- **Information provided**:
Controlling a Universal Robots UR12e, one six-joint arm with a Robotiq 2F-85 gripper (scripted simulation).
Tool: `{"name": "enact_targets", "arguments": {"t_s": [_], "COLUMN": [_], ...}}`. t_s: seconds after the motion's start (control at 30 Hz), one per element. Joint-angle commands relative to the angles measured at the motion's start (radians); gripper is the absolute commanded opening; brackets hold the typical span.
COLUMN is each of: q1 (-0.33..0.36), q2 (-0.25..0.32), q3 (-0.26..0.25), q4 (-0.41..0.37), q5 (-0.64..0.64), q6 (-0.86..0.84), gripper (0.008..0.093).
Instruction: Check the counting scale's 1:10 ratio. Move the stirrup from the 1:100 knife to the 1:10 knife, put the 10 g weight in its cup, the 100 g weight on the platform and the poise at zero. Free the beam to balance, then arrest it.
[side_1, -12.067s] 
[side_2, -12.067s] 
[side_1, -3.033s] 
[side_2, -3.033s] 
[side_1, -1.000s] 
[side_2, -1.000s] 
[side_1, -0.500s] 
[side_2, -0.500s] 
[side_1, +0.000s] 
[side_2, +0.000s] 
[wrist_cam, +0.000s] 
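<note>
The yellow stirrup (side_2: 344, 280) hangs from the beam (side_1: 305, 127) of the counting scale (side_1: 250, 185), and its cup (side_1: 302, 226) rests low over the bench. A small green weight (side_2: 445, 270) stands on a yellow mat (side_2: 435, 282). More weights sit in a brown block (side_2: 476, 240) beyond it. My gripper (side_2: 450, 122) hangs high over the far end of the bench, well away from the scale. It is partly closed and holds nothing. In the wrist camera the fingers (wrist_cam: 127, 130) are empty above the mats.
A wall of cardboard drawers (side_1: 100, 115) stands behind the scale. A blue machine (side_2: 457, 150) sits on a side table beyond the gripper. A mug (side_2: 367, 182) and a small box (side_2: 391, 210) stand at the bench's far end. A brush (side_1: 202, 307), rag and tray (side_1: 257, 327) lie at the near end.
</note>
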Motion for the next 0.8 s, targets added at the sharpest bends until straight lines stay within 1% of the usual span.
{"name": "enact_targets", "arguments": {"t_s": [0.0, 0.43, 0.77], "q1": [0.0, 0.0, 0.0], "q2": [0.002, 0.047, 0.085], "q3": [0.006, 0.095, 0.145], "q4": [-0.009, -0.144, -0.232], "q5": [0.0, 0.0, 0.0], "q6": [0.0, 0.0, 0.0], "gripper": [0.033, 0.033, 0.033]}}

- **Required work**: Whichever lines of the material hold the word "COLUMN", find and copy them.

- **Solution to the exercise**:
Tool: `{"name": "enact_targets", "arguments": {"t_s": [_], "COLUMN": [_], ...}}`. t_s: seconds after the motion's start (control at 30 Hz), one per element. Joint-angle commands relative to the angles measured at the motion's start (radians); gripper is the absolute commanded opening; brackets hold the typical span.
COLUMN is each of: q1 (-0.33..0.36), q2 (-0.25..0.32), q3 (-0.26..0.25), q4 (-0.41..0.37), q5 (-0.64..0.64), q6 (-0.86..0.84), gripper (0.008..0.093).

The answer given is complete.